Goulding's Trading Post, also called Goulding's Lodge, is a historic general store, motel, and museum in southern Utah, United States, just outside of Monument Valley. It was constructed in 1928, seven years after Harry Goulding purchased 640 acres of land in the area. Shortly after Monument Valley became a popular tourist attraction, it was renamed and remodeled to house Goulding's Lodge. The lodge originally served as a trading post and home for the Gouldings.

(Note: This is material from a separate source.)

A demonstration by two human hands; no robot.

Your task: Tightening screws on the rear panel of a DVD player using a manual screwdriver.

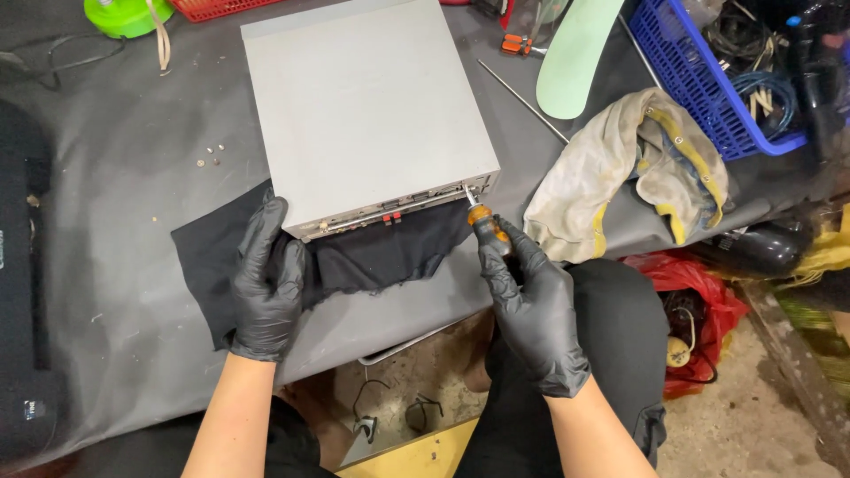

During the Great Depression, while director John Ford was looking for a site to film his 1939 movie Stagecoach, Goulding went to work capturing photos of Monument Valley to send to Ford, who ended up shooting not only Stagecoach there but several other successful Western films. The films helped to popularize the area, and Goulding, realizing the potential value of tourism, established lodging and other services that could bring additional attention and profit.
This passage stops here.